Thousands of demonstrators were physically abused. About 400 political prisoners remain behind bars and hundreds of more dissidents have fled the country.
This week Vitold Ashurok, a 50-year-old opposition campaigner, died in jail. The government said he suffered a heart attack. His widow thinks it was murder.
Belarus’ state-run media have mouthed Lukashenko’s charge that the whole thing was organized by the EU as part of “a testing site for them ahead of the march to the East,” and it seems unlikely Lukashenko will relent.
Ball’s in Putin’s court
The EU would be left with the option of cutting off Belarus from commerce and diplomatic ties altogether. That, of course, would risk pushing Belarus into Russia’s embrace.
That would suit Putin fine. He has long hoped to absorb Belarus into a kind of mini-resurrection of the Soviet Union, of which Lukashenko’s country was once a part. Or he may, through security connections in Minsk, try to remove Lukashenko altogether for someone more predictable and perhaps less offensive to the EU.
In any event, Putin possesses lots of leverage. About half of Belarus’ foreign trade is done with Russia. Putin provided a $1.5 billion loan to Belarus last year to show support for Lukashenko after months of last year’s anti-government demonstrations.
Lukashenko also signed an agreement that permits Russian national guard troops to assist Belarus to keep order if necessary. The two countries have long maintained collective security ties and Russia has forward radar stations on Belarussian territory.
The Kremlin’s state media have backed Lukashenko’s story about the bomb on the plane. Putin can hardly be upset by the detention of the Belarussian dissident and his girlfriend or the other actions Lukashenko takes to shore up his rule.
After all, Putin is holding Russia’s leading opposition figure, Alexei Navalny, in jail after, according to Western governments, trying to poison him. Thousands of anti-government protesters have been detained this year and last.

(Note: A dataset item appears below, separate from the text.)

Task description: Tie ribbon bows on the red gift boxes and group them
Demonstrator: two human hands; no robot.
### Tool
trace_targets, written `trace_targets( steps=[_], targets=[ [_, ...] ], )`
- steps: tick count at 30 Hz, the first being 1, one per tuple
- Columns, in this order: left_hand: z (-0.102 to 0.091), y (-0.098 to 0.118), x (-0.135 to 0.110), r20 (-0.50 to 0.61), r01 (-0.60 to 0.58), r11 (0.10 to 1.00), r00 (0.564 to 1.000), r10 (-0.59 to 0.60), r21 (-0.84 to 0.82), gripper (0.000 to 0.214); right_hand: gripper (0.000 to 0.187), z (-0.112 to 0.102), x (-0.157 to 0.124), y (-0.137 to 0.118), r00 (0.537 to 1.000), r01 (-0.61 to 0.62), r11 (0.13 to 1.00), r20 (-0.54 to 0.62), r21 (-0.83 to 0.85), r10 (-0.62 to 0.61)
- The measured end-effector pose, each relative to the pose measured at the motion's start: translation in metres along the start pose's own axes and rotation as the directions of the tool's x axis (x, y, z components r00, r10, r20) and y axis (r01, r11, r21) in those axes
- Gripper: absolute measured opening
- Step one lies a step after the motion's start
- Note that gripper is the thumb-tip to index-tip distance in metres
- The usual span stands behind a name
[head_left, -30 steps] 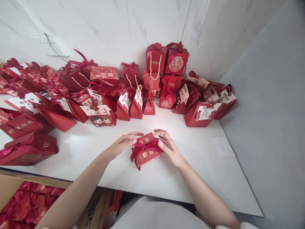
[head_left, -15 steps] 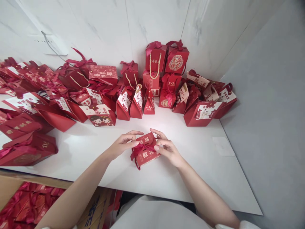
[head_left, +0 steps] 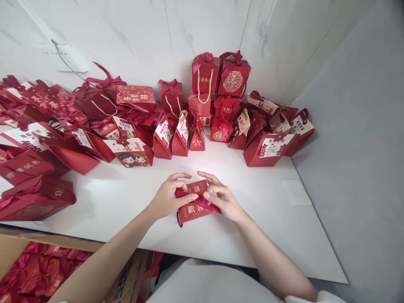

Lukashenko is scheduled to meet with Putin Friday at the Russian Black Sea resort of Sochi. Will Putin press him for even closer ties with Belarus – a common currency, for instance, or further military integration – in return for support? Or will he be satisfied enough by Lukashenko’s break with the West and just mouth understanding?
Putin might end up with an even more dependent neighbor if he sticks with the support of Lukashenko, but it would come at the cost of seeming to support a brazen breach of international law which Putin routinely claims to uphold.
But even if the forced landing might not be to the Kremlin’s liking, the chance to cement Russia’s relations with its Slavic neighbor is probably enough to ease his conscience.